Long parameter for type seems very slow

nabla · June 21, 2021, 12:12pm

I construct millions of objects with some particular associated data (essentially, a transition table). I’d like to avoid storing this data in each object (even if it’s an extra pointer), since I can assume it’s constant throughout a computation. I’d also rather avoid making it a global, since (1) it’s known at compile time so could lead to optimizations and (2) I was taught to avoid globals. Here is a stripped-down version of my structure:

using StaticArrays
struct Data{T,Junk} x::T end

where Junk should hold my transition table. Now

julia> Data{Int,[1]}
ERROR: TypeError: in Type, in parameter, expected Type, got a value of type Vector{Int64}

while

julia> using StaticArrays
julia> Data{Int,SVector{1}([1])}

works fine. However,

julia> Data{Int,SVector{10000}(ones(10000))}

is unbelievably slow.

Is there some better way of doing what I want?
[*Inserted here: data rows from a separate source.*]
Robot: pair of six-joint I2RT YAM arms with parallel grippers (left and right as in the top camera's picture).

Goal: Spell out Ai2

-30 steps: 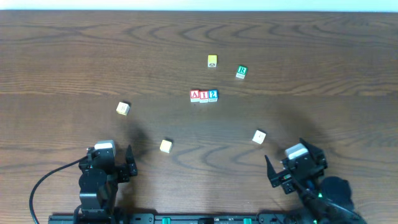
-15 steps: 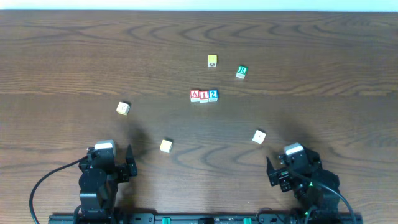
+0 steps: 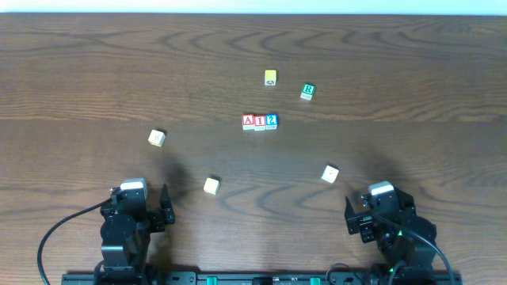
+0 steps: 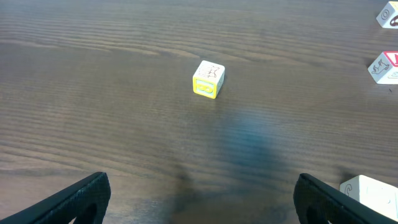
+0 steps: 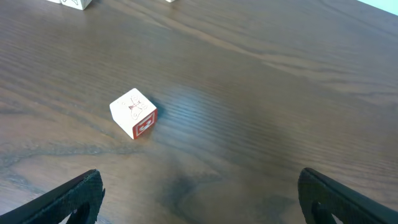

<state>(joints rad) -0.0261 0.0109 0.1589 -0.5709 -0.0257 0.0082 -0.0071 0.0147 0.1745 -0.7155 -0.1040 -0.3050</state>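
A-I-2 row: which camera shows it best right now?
Overhead: the A-I-2 row sits whole, all three letters readable. Left wrist catches only one red-marked cube, cut off at the right edge. Right wrist shows unreadable cube slivers at its top edge.

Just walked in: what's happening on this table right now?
Nothing is being handled. The A cube, I cube and 2 cube lie in a row mid-table, reading Ai2. The left gripper and right gripper are open and empty near the front edge. The green R cube and yellow cube lie beyond the row.
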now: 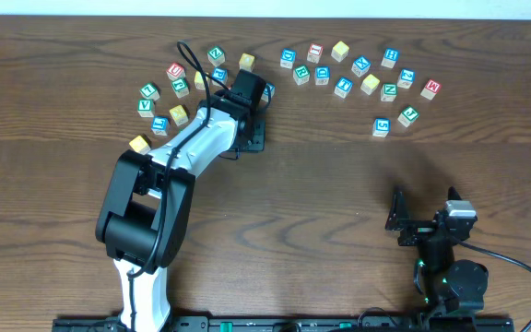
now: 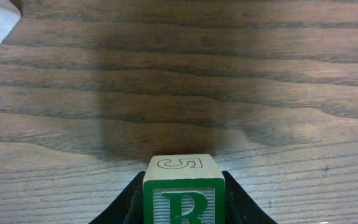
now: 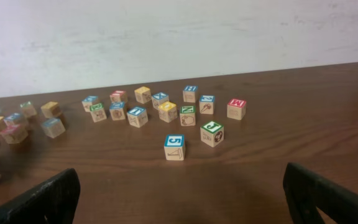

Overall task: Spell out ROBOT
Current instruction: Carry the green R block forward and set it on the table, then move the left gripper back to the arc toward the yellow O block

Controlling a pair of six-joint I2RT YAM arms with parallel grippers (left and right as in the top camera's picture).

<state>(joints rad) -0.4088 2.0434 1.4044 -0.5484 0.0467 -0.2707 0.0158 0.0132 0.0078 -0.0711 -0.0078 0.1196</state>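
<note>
Green R cube [image 2: 182, 180] is sitting clamped in the left claw [image 2: 183, 200], R face toward the lens, with bare counter [image 2: 179, 93] lying straight ahead toward the top of the frame. Right claw [image 3: 185, 199] is gaping wide, holding nothing, well apart at the overhead's lower right; left arm is sitting nearer for placing.

On the table [image 1: 321, 203], a cube cluster [image 1: 180, 88] lies at 11 o'clock from centre and a second cluster [image 1: 360, 65] at 1 o'clock, both along the far edge. The R cube [image 2: 183, 186] sits between the fingers of the left gripper [image 2: 184, 208], at 12 o'clock, just beside the first cluster. A pair of cubes [image 1: 381, 126] lies at 6 o'clock of the second cluster, with the right gripper [image 1: 399, 219] well apart at 5 o'clock.
</note>
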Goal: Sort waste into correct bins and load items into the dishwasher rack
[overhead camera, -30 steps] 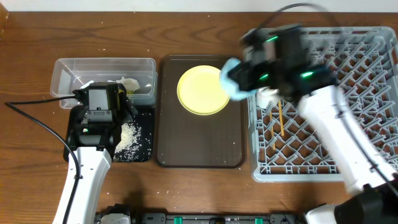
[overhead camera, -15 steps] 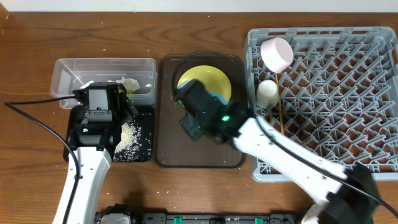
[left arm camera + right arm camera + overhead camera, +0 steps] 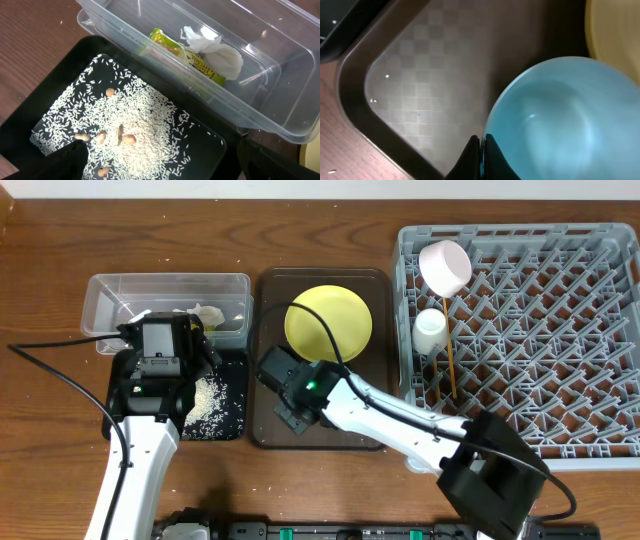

SteffenPL · June 21, 2021, 12:23pm

Do you have a minimal example to do benchmarks on?

Depending on your setting, it might actually be smart to store it with the data, since that makes it easier for the compiler to do the corresponding optimizations. If your data is very small, you can use Val to pass compiler-time constants.

edit: sorry, somehow I deleted half of my post with the edit:

You could consider using a global constant const data = ... which doesn’t suffer from the points you mention.

dpsanders · June 21, 2021, 12:55pm

Just store a pointer inside the objects to a standard Julia vector.

nabla · June 21, 2021, 1:16pm

That’s a possibility. However, it multiplies memory usage by a factor of 2. Are you saying there’s no other solution?

Storing data as a constant is fine if it never changes. However, changes to a constant do not force a recompile so it’s definitely a suboptimal solution (and it makes it much more complicated to nicely package the code in a module).

SteffenPL · June 21, 2021, 1:50pm

The main problem is that the compiler cannot really optimize your code for 10000 data points from the transition table (it doesn’t fit into the cache etc), hence, the performance boost will not be that large by telling the compiler that it is a constant.

I would bet that for many cases one more pointer doesn’t matter much. If your struct contains more than just an Int that it is not that dramatic anymore

Anyway, if you really don’t want the extra pointer per data entry, then why don’t you pass the transition table just as a separate object?

your_data = [ YourData(i) for i = 1:1000 ]
transition_table = rand(1e6)

function your_simulation( your_data, transition_table )
    ... # here you can access transition_table and your data at full speed (function barrier)
end

Of course, that means that you have to pass transition_table forward everywhere, but on the other hand that’s a clear design which also makes it obvious to others which data is used by the function. Maybe you have parameters anyway, to which you can bundle the transition_table?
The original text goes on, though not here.